What Deserts and Traps Say About God

Sarah Christmyer

Going into the WildernessThey say when God closes a door, he opens a window—but I’m not sure that’s always true.

There are times when God hems us in from all sides, removes our options, puts our backs against the wall — and that, too, is part of his loving plan.

Love in the Wilderness

Consider the children of Israel at the time of the first Passover.

Egypt, stunned by the plague on their first-born, frees the Hebrew slaves. God leads them toward the Promised Land but he doesn’t take the easy way. Instead, he takes them through the wilderness toward the Red Sea and there he deliberately traps them.
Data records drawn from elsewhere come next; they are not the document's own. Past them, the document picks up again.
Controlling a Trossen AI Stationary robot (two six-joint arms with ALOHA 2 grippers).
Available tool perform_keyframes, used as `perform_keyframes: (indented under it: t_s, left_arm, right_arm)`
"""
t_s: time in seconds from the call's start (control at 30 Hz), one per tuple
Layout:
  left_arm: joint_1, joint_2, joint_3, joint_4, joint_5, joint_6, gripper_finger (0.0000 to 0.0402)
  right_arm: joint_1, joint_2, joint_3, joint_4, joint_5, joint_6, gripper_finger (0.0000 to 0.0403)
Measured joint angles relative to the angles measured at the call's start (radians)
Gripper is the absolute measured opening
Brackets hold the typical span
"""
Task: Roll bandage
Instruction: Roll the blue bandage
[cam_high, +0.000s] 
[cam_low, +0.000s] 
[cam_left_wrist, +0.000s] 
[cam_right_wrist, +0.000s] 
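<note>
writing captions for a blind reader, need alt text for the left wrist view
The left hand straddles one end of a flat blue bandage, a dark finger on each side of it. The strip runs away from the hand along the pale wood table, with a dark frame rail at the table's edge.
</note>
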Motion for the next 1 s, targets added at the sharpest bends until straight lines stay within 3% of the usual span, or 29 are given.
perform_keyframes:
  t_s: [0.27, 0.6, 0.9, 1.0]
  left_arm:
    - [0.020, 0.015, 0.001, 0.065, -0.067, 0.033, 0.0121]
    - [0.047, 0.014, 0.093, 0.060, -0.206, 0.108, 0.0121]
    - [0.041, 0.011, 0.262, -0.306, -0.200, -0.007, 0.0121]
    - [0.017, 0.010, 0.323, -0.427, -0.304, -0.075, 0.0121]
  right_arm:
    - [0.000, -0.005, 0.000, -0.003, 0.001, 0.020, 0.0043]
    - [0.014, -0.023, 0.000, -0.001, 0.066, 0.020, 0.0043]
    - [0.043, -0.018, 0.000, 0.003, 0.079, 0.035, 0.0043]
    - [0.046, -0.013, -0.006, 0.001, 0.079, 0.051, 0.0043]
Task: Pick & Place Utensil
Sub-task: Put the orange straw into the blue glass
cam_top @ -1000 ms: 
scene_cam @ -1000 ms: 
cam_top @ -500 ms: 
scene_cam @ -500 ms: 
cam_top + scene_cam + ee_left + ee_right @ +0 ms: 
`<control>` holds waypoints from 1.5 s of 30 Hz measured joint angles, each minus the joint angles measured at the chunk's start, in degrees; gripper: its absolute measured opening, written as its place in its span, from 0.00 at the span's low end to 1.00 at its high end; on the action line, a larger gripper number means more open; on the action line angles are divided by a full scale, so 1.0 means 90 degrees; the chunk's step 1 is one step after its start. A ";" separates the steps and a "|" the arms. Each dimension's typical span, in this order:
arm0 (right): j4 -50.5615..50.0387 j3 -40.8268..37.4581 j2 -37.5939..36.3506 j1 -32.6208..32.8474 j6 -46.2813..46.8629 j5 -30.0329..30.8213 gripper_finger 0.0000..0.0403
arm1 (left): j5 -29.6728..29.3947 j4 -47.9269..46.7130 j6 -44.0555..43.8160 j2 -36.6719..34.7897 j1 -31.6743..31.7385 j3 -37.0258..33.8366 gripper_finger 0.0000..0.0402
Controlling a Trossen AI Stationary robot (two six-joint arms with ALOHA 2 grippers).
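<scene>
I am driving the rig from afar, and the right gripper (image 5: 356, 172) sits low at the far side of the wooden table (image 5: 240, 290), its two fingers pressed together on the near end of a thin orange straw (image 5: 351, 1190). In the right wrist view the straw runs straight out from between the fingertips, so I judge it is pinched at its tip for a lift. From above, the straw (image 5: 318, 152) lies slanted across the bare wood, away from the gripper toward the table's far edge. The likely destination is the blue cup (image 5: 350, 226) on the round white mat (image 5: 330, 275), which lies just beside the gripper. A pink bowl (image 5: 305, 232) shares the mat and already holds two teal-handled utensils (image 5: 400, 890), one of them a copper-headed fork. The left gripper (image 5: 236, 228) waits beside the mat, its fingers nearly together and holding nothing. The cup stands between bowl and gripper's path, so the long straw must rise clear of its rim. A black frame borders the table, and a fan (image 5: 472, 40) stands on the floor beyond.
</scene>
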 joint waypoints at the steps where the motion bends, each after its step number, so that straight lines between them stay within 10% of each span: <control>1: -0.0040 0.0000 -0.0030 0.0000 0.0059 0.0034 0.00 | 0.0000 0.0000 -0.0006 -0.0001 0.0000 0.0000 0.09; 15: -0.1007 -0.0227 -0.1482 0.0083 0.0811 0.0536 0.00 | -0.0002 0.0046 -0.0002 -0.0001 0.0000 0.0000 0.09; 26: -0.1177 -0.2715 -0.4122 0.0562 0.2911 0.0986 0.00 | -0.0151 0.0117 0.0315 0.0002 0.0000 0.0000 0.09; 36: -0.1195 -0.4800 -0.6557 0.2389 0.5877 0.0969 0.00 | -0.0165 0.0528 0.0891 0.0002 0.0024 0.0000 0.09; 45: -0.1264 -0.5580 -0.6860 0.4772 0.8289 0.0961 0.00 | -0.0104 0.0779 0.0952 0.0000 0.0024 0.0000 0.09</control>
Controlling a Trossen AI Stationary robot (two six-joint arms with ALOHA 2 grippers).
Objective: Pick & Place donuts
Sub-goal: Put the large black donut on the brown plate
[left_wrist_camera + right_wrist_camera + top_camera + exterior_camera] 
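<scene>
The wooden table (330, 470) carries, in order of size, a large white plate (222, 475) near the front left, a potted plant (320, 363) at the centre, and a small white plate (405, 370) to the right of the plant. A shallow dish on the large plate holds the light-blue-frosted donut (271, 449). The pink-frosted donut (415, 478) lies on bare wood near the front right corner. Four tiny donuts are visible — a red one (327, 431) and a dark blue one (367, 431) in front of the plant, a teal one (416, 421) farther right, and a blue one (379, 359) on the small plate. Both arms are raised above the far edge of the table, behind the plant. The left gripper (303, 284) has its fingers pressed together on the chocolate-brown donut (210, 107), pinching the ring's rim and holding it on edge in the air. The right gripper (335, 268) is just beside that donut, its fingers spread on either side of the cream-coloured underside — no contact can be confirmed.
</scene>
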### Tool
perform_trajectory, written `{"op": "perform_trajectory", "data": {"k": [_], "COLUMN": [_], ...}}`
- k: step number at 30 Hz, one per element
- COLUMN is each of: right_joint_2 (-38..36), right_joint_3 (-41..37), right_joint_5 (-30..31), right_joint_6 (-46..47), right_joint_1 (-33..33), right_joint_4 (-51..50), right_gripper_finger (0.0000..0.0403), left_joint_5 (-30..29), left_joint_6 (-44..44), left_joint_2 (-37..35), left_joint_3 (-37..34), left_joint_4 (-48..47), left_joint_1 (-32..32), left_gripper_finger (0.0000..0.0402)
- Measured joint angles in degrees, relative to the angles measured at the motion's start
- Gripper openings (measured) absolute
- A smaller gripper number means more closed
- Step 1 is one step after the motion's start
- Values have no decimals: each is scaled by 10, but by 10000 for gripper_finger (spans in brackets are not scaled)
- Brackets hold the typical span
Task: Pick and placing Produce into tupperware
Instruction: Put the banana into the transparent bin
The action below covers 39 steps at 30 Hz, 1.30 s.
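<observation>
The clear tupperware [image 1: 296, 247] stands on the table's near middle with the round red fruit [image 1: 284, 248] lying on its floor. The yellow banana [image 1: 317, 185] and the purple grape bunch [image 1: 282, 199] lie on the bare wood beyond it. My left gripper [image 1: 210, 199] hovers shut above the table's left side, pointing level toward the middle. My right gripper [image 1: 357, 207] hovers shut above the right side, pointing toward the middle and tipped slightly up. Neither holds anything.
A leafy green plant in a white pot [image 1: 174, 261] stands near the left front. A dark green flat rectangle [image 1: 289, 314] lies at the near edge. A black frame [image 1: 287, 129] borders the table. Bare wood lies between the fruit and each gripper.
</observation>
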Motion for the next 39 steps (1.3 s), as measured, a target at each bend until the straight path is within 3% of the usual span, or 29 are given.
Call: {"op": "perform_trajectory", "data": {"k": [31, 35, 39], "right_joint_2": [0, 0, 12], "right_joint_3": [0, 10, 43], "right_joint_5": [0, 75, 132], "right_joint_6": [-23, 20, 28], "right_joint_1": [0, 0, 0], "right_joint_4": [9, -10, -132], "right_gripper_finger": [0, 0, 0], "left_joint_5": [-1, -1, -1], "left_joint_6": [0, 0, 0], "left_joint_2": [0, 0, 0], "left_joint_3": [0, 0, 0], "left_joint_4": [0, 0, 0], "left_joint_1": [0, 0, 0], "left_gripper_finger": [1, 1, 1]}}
“For Pharaoh will say… the wilderness has shut them in” and go after them. And God will give Egypt—and Israel—an unforgettable lesson in who really is the LORD.

Consider Gomer, the harlot married by Hosea (she is a picture of Israel, in a covenantal “marriage” relationship with God).

When she continues to pursue other lovers, Hosea says he’ll “hedge up her way with thorns” and “build a wall against her.” She may not like it, but it’s not a punishment as much as a place of rehab. Denied access to her tempters, he hopes she will return to him.

“Behold, I will allure her” (this is God speaking now to Israel, as much as Hosea to Gomer), “and bring her into the wilderness, and speak tenderly to her … I will betroth you to me in faithfulness, and you shall know the Lord.”

The Cleansing Power of “Roughing It”

Sometimes it’s only in the wilderness—only in a place hemmed in and free of distractions—that we can hear the still small voice of God calling to us. Sometimes it’s only in a tough spot where there is no way out that we can experience the liberation of God from the things that enslave us.

This Lent, allow God to take you into the wilderness. Put yourself into his hands, and listen to his call of love.

(You can read about Israel’s flight in Exodus 13-14, and about Gomer in Hosea 3).

This article was first published March 19, 2014 on The Great Adventure Blog.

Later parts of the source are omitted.